= YOUR ASSIGNMENT =
Where the string "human" occurs in a line of the entries below, copy that line.

-- Opening Marker --

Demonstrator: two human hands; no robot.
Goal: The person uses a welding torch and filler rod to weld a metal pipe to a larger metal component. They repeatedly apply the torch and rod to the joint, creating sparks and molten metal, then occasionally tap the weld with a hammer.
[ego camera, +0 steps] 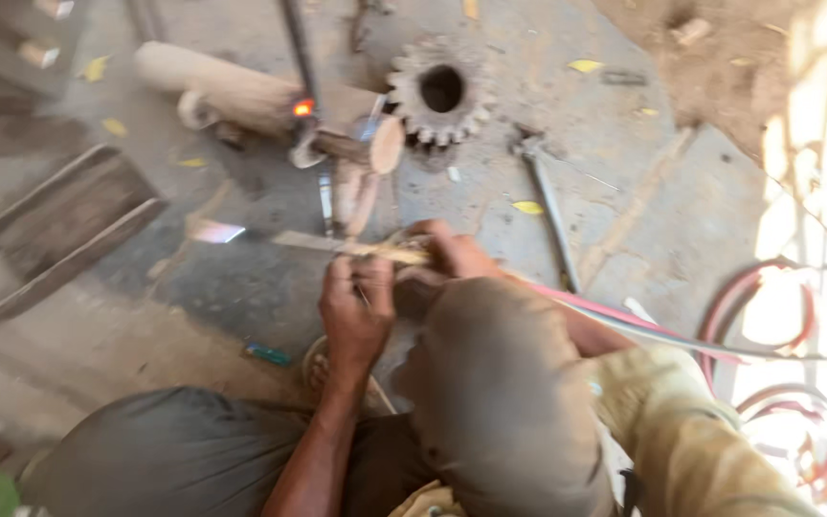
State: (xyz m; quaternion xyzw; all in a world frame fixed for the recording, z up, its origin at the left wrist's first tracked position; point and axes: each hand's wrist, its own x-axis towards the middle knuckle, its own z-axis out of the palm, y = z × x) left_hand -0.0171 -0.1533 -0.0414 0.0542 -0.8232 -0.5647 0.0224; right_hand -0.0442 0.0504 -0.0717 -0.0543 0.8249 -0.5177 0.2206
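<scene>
A gas torch lies across the frame's centre, its pale flame at nine o'clock. The left hand and right hand both close around its handle. At twelve o'clock stands a toothed gear; a glowing-tipped rod crosses a wooden cylinder. Hoses trail toward three o'clock.

Grey concrete floor, flecked with yellow leaves; a rust-grey gear; red and blue hoses; an orange glow.
</scene>
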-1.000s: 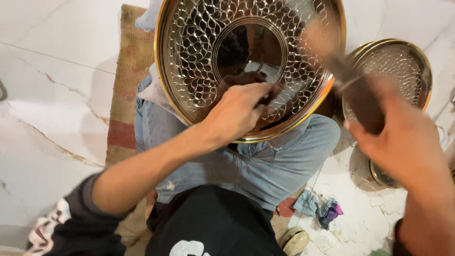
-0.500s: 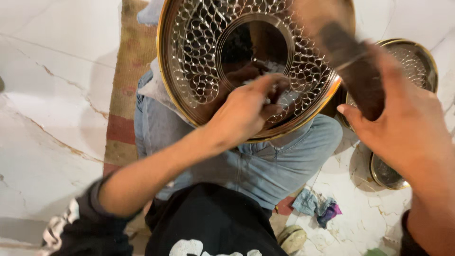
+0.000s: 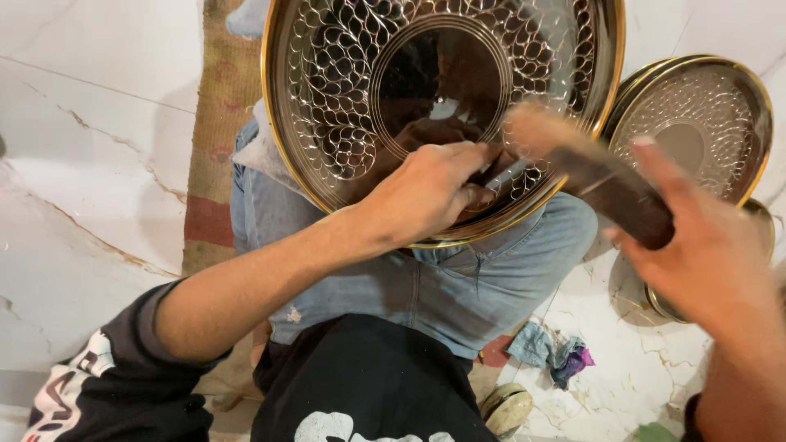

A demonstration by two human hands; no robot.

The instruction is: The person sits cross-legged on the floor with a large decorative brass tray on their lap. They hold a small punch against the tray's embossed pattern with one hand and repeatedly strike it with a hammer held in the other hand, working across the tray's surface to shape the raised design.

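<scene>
step: we're chasing the big round gold-rimmed engraved metal tray [image 3: 344, 106] on our lap
left hand [image 3: 426, 192]: pinched shut on a thin metal punch [image 3: 506, 173]
right hand [image 3: 704, 254]: wrapped tight around a dark wooden mallet [image 3: 589, 176]
next: looks like we need the punch tip steady before striking

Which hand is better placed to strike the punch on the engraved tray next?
Right. The right hand holds the wooden mallet raised beside the tray; the left hand is busy pinching the metal punch against it.

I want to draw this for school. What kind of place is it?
Probably a small home metal workshop on the floor. A person sits on a marble floor with a big patterned metal tray on the lap, more trays stacked beside, and a wooden tool in hand.
</scene>
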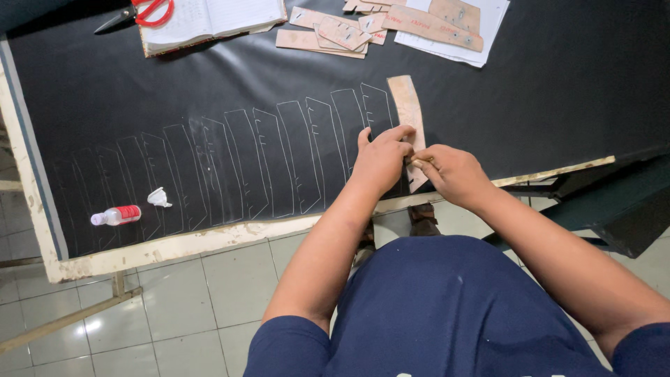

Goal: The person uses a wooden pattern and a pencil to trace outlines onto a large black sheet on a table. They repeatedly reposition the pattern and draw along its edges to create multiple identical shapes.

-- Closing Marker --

= RESPONSE =
Demonstrator: two human hands; no robot.
A demonstration by two human hands; no robot.

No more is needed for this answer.